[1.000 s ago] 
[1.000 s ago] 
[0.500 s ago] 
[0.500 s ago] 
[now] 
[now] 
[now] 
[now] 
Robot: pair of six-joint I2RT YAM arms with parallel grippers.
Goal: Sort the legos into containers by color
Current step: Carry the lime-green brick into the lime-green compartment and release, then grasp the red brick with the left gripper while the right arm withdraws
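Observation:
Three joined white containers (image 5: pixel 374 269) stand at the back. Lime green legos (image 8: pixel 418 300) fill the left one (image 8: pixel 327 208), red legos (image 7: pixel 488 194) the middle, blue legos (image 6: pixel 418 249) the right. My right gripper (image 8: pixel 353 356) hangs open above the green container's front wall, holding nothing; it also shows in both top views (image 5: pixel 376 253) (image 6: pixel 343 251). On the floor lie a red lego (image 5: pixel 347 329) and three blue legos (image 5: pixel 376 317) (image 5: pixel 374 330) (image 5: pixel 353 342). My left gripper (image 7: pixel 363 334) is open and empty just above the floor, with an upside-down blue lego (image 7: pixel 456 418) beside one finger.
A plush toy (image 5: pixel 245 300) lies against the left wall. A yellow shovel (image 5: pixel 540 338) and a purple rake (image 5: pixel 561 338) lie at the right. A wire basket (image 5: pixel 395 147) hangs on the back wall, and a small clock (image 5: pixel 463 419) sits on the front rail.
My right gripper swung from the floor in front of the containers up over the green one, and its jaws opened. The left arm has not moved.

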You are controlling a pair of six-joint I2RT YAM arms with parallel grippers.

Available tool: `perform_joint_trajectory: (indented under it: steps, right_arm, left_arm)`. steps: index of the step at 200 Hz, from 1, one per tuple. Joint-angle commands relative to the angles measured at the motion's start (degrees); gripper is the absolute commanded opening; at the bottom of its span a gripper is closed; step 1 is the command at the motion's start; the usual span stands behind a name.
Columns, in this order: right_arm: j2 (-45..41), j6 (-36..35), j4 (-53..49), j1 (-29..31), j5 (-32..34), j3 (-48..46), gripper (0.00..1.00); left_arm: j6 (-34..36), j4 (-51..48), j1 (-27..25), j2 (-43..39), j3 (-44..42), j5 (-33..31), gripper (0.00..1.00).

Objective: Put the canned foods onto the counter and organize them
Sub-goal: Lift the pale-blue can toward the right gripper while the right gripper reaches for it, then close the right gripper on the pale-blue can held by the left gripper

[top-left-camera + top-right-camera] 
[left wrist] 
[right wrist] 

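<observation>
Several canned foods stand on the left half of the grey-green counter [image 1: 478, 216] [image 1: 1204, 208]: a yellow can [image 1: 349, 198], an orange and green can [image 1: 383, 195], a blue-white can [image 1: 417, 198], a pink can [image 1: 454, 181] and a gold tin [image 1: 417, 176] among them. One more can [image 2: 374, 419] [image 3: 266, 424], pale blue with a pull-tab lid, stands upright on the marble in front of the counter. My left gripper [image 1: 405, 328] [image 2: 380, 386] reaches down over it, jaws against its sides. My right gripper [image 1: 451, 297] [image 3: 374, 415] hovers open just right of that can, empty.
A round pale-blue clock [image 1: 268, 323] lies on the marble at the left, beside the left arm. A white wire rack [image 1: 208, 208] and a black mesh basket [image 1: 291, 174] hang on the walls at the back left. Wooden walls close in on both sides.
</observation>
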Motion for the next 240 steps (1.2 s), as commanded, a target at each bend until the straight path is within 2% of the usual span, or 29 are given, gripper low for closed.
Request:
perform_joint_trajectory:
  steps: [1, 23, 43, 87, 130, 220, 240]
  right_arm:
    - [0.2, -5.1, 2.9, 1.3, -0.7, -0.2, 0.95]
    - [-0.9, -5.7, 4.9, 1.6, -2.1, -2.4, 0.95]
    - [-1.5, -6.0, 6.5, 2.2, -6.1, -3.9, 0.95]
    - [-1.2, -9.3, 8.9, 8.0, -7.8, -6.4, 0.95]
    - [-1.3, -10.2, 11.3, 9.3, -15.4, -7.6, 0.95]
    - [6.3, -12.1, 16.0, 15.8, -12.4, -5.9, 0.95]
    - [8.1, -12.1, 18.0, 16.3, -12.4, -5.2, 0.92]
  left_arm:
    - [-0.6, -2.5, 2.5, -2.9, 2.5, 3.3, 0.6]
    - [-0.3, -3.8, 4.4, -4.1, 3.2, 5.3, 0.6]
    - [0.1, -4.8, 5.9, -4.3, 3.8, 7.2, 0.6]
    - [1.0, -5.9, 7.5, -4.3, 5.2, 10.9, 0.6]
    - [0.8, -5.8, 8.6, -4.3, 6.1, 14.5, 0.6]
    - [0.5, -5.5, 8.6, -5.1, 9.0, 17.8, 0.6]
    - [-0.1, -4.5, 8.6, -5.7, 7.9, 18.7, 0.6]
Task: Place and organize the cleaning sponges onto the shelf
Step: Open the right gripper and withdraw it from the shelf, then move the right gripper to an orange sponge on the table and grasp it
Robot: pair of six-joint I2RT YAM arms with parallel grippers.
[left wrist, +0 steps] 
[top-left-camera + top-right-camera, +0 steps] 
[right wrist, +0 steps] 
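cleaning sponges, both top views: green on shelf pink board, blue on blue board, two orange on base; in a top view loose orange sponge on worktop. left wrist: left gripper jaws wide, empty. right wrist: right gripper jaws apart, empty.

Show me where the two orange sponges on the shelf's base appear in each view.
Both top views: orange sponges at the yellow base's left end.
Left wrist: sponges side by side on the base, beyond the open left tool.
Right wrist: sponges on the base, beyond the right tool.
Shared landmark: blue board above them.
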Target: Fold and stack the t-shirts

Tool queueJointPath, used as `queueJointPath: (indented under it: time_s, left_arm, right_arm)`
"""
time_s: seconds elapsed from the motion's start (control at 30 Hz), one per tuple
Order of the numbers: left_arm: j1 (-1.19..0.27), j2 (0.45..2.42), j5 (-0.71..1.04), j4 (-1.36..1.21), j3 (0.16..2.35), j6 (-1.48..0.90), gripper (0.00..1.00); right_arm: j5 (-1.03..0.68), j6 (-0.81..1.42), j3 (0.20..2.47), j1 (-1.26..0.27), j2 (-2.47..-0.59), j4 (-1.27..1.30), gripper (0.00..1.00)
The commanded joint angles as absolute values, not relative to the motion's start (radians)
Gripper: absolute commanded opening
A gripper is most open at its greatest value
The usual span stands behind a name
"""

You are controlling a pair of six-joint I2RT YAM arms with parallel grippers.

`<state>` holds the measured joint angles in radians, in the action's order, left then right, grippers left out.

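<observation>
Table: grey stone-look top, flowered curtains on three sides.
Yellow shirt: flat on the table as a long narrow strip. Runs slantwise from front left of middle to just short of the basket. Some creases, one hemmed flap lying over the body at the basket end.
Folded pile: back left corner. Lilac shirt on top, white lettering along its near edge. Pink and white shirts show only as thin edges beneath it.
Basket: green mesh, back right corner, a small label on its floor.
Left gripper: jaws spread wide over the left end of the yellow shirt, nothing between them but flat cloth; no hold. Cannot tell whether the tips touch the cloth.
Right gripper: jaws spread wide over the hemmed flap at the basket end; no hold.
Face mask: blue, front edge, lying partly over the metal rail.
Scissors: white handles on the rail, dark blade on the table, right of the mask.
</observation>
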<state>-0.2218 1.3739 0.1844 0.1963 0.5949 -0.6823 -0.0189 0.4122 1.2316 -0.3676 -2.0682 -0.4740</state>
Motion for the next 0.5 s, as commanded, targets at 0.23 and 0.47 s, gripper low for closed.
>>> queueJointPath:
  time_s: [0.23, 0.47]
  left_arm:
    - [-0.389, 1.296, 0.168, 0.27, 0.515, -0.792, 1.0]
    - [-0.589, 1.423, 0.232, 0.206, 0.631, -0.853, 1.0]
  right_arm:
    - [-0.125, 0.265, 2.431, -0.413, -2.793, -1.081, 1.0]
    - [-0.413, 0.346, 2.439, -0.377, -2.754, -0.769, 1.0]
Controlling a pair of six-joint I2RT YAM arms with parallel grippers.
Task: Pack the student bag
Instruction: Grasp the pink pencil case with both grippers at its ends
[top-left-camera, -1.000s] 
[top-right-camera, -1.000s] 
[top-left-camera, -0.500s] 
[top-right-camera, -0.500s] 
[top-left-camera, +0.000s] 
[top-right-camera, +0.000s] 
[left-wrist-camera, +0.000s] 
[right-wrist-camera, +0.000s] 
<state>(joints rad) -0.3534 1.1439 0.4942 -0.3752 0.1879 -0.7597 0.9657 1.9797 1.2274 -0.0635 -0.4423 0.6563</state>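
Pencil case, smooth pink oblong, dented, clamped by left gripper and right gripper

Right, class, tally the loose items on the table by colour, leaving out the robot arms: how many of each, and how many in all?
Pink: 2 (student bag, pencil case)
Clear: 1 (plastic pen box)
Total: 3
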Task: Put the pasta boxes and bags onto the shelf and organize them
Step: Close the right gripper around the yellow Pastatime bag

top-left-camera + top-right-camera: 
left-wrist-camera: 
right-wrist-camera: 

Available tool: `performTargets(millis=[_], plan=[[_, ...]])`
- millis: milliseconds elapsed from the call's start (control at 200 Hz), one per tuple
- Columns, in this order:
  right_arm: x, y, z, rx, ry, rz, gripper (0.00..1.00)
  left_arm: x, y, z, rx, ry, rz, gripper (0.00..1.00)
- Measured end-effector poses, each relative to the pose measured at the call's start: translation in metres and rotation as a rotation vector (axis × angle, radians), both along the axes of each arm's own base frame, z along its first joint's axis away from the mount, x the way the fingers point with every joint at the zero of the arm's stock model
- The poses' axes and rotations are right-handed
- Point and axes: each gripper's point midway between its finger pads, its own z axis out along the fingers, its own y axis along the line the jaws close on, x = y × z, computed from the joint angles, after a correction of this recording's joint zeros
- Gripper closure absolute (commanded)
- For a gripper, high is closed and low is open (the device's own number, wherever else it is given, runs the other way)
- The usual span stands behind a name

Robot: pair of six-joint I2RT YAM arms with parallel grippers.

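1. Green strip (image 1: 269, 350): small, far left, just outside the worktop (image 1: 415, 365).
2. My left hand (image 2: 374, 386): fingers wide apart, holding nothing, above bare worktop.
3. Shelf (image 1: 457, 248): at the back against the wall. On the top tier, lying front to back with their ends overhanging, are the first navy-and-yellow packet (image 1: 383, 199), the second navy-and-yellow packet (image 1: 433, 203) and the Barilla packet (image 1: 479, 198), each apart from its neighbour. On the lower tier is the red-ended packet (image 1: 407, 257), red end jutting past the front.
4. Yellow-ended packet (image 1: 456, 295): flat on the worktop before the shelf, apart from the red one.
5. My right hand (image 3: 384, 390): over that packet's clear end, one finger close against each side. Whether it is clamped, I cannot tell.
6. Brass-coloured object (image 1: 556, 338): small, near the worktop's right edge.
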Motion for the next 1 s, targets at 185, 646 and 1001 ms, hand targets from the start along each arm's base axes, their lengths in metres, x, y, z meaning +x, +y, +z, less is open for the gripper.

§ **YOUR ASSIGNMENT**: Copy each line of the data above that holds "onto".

§ **ANSWER AREA**:
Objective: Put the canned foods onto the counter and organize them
Task: Place and organize the cleaning sponges onto the shelf
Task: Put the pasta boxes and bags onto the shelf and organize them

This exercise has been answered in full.